Whey Protein Hydrolysate Increases Amino Acid Uptake, mTORC1 Signaling, and Protein Synthesis in Skeletal Muscle of Healthy Young Men in a Randomized Crossover Trial.
Moro, T, Brightwell, CR, Velarde, B, Fry, CS, Nakayama, K, Sanbongi, C, Volpi, E, Rasmussen, BB
The Journal of nutrition. 2019;(7):1149-1158
-
-
Free full text
-
Abstract
BACKGROUND Muscle protein synthesis (MPS) can be stimulated by ingestion of protein sources, such as whey, casein, or soy. Protein supplementation can enhance muscle protein synthesis after exercise and may preserve skeletal muscle mass and function in aging adults. Therefore, identifying protein sources with higher anabolic potency is of high significance. OBJECTIVE The aim of this study was to determine the anabolic potency and efficacy of a novel whey protein hydrolysate mixture (WPH) on mechanistic target of rapamycin complex 1 (mTORC1) signaling and skeletal MPS in healthy young subjects. METHODS Ten young men (aged 28.7 ± 3.6 y, 25.2 ± 2.9 kg/m2 body mass index [BMI]) were recruited into a double-blind two-way crossover trial. Subjects were randomized to receive either 0.08 g/kg of body weight (BW) of WPH or an intact whey protein (WHEY) mixture during stable isotope infusion experiments. Fractional synthetic rate, leucine and phenylalanine kinetics, and markers of amino acid sensing were assessed as primary outcomes before and 1-3 h after protein ingestion using a repeated measures mixed model.

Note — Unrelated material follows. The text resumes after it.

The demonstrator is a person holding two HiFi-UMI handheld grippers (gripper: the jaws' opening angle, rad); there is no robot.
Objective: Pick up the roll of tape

RESULTS Blood leucine concentration, delivery of leucine to muscle, transport of leucine from blood into muscle and intracellular muscle leucine concentration significantly increased to a similar extent 1 h after ingestion of both mixtures (P < 0.05). Phosphorylation of S6K1 (i.e. a marker of mTORC1 activation) increased equally by ∼20% 1-h postingestion (P < 0.05). Ingestion of WPH and WHEY increased mixed MPS similarly in both groups by ∼43% (P < 0.05); however, phenylalanine utilization for synthesis increased in both treatments 1-h postingestion but remained elevated 3-h postingestion only in the WPH group (P < 0.05). CONCLUSIONS We conclude that a small dose of WPH effectively increases leucine transport into muscle, activating mTORC1 and stimulating MPS in young men. WPH anabolic potency and efficacy for promoting overall muscle protein anabolism is similar to WHEY, an intact protein source. This trial was registered at clinicaltrials.gov as NCT03313830.